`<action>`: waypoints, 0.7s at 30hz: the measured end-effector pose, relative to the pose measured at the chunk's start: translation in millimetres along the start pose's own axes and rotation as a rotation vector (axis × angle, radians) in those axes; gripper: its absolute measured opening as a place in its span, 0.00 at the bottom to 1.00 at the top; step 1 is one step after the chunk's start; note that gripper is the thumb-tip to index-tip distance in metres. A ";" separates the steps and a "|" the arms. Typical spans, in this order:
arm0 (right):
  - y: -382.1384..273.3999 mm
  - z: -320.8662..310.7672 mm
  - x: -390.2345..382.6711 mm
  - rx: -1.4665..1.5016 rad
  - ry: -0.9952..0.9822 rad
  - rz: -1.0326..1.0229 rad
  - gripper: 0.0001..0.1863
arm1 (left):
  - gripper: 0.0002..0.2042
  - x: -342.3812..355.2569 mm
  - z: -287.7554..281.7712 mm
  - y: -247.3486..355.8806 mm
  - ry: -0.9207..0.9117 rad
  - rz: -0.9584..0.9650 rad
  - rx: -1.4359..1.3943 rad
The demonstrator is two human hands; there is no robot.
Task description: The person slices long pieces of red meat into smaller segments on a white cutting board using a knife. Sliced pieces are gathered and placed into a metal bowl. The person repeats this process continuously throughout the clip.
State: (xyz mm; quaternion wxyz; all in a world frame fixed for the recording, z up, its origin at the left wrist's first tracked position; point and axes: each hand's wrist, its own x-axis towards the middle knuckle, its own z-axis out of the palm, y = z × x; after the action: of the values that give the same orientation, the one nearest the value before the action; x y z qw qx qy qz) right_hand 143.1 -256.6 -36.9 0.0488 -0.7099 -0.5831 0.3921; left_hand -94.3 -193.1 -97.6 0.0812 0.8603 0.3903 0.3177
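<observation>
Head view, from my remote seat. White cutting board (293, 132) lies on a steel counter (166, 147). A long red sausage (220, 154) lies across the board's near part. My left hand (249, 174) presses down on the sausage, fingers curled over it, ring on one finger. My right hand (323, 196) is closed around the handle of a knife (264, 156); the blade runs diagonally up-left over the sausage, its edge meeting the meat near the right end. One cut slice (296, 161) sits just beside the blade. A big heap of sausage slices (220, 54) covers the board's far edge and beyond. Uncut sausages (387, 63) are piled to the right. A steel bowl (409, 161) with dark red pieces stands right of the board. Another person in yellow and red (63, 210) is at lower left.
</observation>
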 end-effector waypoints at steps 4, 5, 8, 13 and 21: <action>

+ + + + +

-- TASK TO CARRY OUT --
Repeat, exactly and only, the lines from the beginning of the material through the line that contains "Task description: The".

-- EXERCISE RESPONSE --
`<action>`: waypoints, 0.7s at 30hz: the measured end-effector pose, relative to the pose measured at the chunk's start: translation in millimetres along the start pose's own axes and rotation as a rotation vector (axis × angle, radians) in those axes; gripper: its absolute measured opening as a place in its span, 0.00 at the bottom to 1.00 at the top; step 1 is one step after the chunk's start; note that gripper is the thumb-tip to index-tip distance in metres. A ";" separates the steps and a "|" the arms. Typical spans, in this order:
arm0 (right):
  - y: -382.1384..273.3999 mm
  - z: -320.8662..310.7672 mm
  - x: -390.2345..382.6711 mm
  - rx: -1.4665..1.5016 rad
  - ry: -0.9952..0.9822 rad
  - rz: -1.0326..1.0229 rad
  - gripper: 0.0001..0.1863
arm1 (left):
  - gripper: 0.0002..0.2042
  - x: -342.3812..355.2569 mm
  - z: -287.7554..281.7712 mm
  - y: -247.3486..355.8806 mm
  - ry: -0.9207..0.9117 rad
  - rz: -0.9584..0.9650 rad
  - rx: -1.4359..1.3943 rad
The demonstrator is two human hands; there is no robot.
Task description: The person slices long pieces of red meat into smaller segments on a white cutting board using a knife. Sliced pieces are gathered and placed into a metal bowl. The person repeats this process continuously throughout the clip.

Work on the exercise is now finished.